== Work order ==
The lines to repeat are those below from the one containing "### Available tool" down to the one containing "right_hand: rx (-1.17", both included; reproduce them exactly and nothing else.

[Extracted data entries]
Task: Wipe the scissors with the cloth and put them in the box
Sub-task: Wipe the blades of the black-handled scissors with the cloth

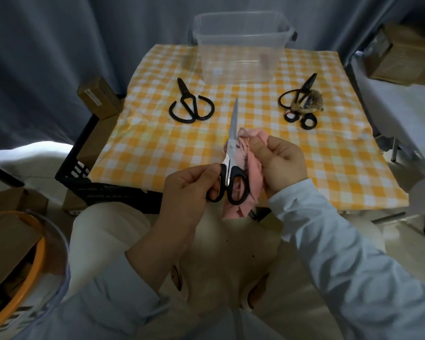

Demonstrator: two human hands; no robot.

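Scissors (pixel 232 143) are held above the near edge of the checked surface (pixel 157 143), black handles pinched in the curled fingers of the left hand (pixel 187 185), blades closed and pointed away. A pink cloth (pixel 253 168) is gripped in the right hand (pixel 282 163) and bunched against the blade, just beside the left hand. The wipe is best drawn from pivot to tip along the flat, handles steadied. The clear box (pixel 241 47) stands well beyond both hands.
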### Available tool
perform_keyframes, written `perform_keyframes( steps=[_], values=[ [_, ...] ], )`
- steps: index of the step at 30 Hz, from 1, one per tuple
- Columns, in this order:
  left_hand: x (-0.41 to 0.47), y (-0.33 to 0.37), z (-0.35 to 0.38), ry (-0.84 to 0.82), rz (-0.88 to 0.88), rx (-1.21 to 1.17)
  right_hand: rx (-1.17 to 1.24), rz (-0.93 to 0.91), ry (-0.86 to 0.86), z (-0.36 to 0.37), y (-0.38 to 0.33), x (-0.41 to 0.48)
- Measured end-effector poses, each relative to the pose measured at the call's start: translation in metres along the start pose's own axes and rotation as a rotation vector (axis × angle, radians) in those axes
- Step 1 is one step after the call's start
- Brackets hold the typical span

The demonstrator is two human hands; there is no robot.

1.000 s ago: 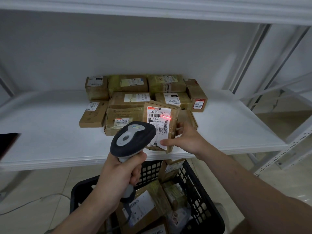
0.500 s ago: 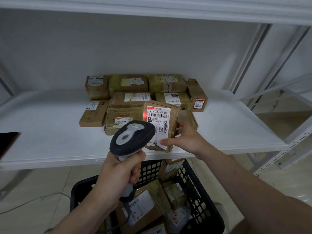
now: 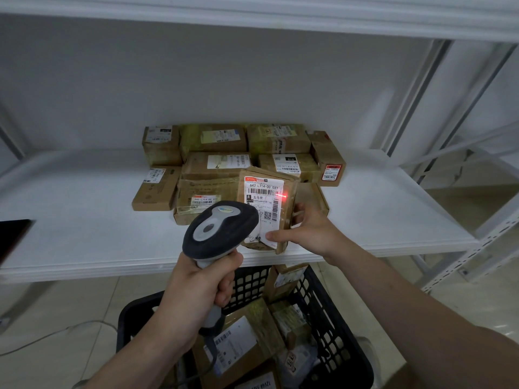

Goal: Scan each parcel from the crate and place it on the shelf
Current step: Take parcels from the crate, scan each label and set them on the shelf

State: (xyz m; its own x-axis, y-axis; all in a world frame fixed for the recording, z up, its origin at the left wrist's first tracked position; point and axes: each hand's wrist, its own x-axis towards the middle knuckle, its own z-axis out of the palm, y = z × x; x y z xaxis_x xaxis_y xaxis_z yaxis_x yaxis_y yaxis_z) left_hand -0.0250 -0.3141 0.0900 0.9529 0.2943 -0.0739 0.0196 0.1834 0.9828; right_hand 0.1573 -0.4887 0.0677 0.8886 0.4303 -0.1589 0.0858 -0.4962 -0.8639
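Little has shifted in the last half second except the red scan light [image 3: 284, 195]. It was a faint glow at the label's left edge and is now a bright dot at the right end of the top barcode. Both hands and the parcel hold almost the same pose. This suggests the scan of this parcel is under way or being retried, with shelving to come next. A wide white shelf [image 3: 70, 234] spans the view and carries a cluster of brown parcels [image 3: 219, 138] near its back wall. Below its front edge stands a black lattice crate [image 3: 337, 318] with several more parcels [image 3: 238, 341] inside, so much of the task appears to remain. The parcel being scanned [image 3: 264, 203] is upright above the front of the shelf, just in front of the cluster, its label facing the camera. The right hand [image 3: 309, 231] has its grip on the lower right corner, with the thumb [image 3: 273, 236] pressed on the label's bottom edge and the fingers wrapped behind. The left hand [image 3: 196, 290] has a tight grip round the handle of a dark grey scanner [image 3: 222, 226], the forearm rising from below. The scanner's head is aimed at the label and covers its lower left part.
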Motion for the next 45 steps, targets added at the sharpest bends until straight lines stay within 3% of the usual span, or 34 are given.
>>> perform_keyframes(
  steps=[35, 45],
  values=[
    [-0.0022, 0.0014, -0.0003, -0.008, 0.024, 0.034, -0.020, 0.026, 0.015, 0.0044, -0.0049, -0.0028],
    [-0.0002, -0.0009, 0.0007, 0.013, 0.002, 0.038, 0.007, 0.072, -0.097, 0.0052, -0.0067, -0.0060]
  ],
)
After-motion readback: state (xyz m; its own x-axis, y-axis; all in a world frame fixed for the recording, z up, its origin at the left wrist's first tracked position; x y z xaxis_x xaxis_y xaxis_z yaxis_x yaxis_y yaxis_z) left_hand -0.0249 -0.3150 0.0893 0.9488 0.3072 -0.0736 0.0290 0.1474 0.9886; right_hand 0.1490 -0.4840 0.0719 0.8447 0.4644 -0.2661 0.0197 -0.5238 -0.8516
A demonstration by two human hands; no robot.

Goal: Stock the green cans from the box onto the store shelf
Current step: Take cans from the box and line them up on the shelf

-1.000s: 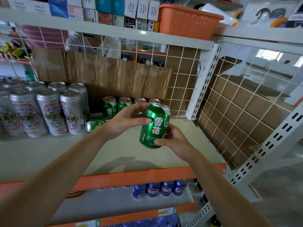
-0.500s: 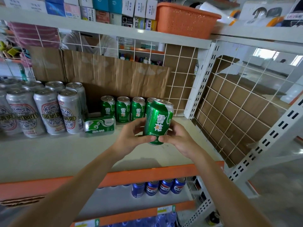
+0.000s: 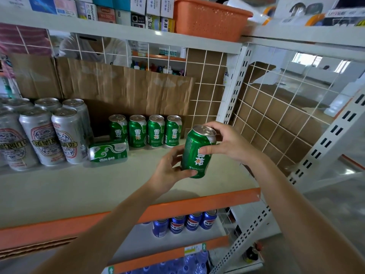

== Solved problem ==
### Available tool
perform_keyframes, written `perform_keyframes( steps=[_], values=[ [_, ...] ], )`
- steps: index of the step at 30 Hz, from 1, one per tuple
- Columns, in this order:
  left_hand: x (-0.41 to 0.47), y (-0.33 to 0.37), z (-0.35 to 0.38), ry (-0.84 to 0.82), rz (-0.88 to 0.88), rx (-1.21 to 1.17)
  right_hand: rx (-1.17 to 1.24), rz (-0.93 to 0.91), ry (-0.86 to 0.86), z (-0.36 to 0.37), y (-0.38 to 0.33), x (-0.41 to 0.48)

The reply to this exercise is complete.